Texas has rarely met an oil facility it didn’t like. Ever since Spindletop sent a gush of crude 150 feet into the air near here in 1901, Texans have been mostly willing to put up with the spills, smokestack belches and massive refinery vistas that go along with big, fat pots of “Texas tea.”

But that was before a Canadian company, TransCanada Corp., came forward with a plan to build a 1,700-mile pipeline to carry heavy, high-pollutant oil from the tar sands under the boreal forests of northern Alberta, across the American heartland, through scenic ranchlands in the piney woods of east Texas and on to refineries near Houston and Port Arthur.

For many in Texas who are holding meetings, passing out leaflets and hosting neighborhood talks with, of all people, the Sierra Club ? the Keystone XL pipeline is a barrel too far.

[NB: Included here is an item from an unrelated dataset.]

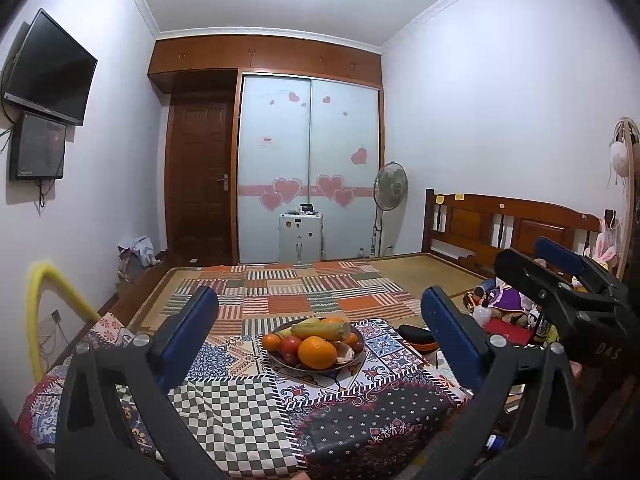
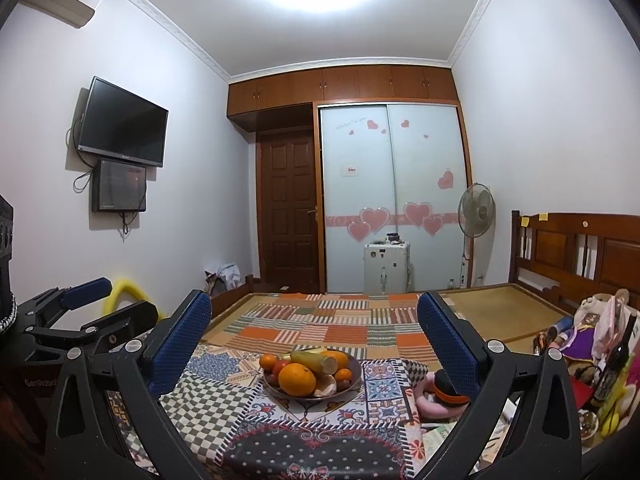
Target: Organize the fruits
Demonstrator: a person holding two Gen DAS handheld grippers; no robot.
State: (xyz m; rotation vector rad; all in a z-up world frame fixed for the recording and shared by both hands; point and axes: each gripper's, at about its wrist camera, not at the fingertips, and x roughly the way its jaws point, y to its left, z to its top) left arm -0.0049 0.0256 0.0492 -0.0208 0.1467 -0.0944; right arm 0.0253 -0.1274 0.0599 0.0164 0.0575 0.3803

Warnings that the pipeline could worsen the state’s already potent refinery emissions and threaten water supplies have riled up people not normally inclined to cotton to environmentalists; TransCanada’s heavy-handed approach to obtaining easements through rural property, a mix of dickering and threats of eminent domain ? has populated the Sierra Club’s recent meetings with rural residents in denim shirts and silver belt buckles whose political inclinations lean more toward the “tea party” movement than eco-activism.